▶ _Data section_:

:::

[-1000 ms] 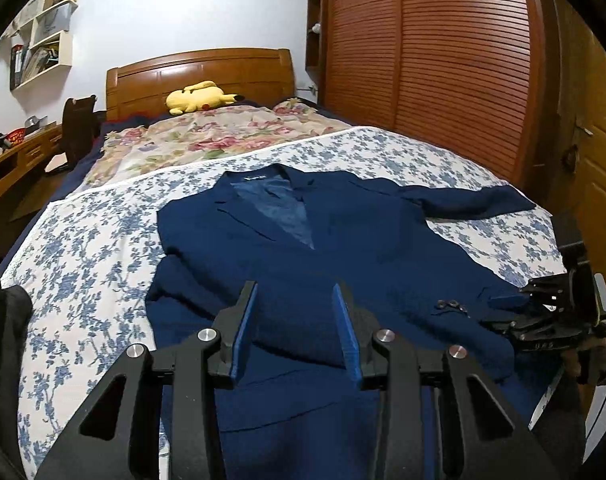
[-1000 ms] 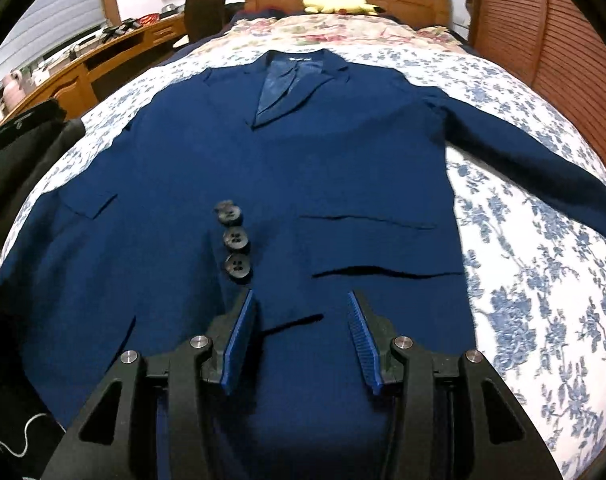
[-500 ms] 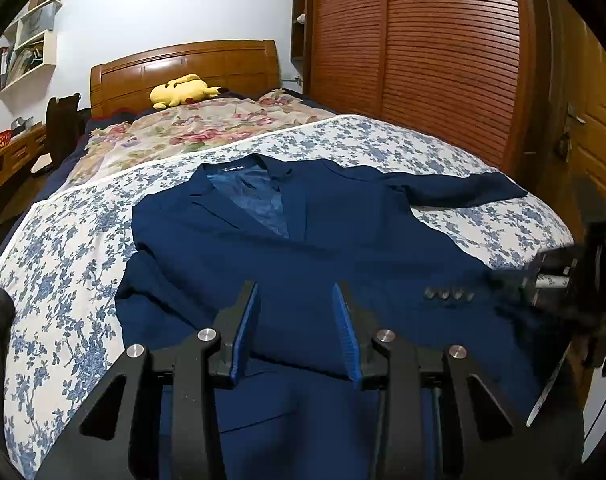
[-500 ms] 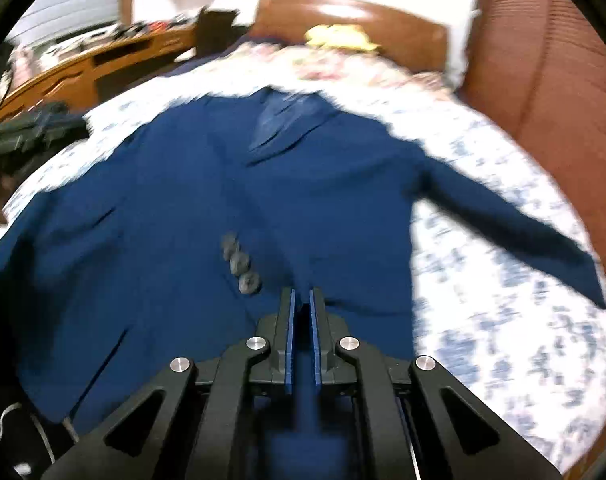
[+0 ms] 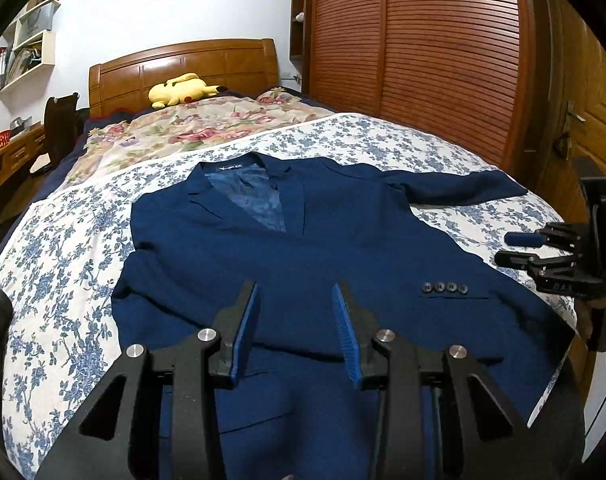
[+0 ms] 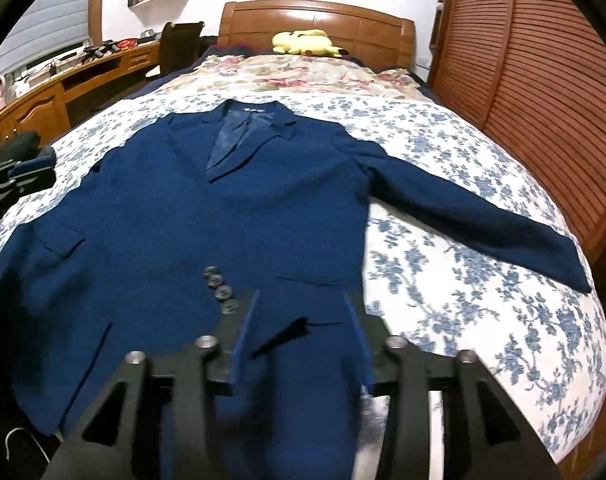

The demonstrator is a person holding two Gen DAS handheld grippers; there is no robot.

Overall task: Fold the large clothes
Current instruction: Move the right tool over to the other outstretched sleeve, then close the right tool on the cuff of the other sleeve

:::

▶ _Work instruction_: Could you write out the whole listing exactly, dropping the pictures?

▶ _Result for this task_:
[-1000 ms] 
[-1000 ms] 
[-500 ms] 
[-500 ms] 
[+0 ms] 
[+0 ms] 

The demonstrator is a person holding two Gen DAS handheld grippers; there is no robot.

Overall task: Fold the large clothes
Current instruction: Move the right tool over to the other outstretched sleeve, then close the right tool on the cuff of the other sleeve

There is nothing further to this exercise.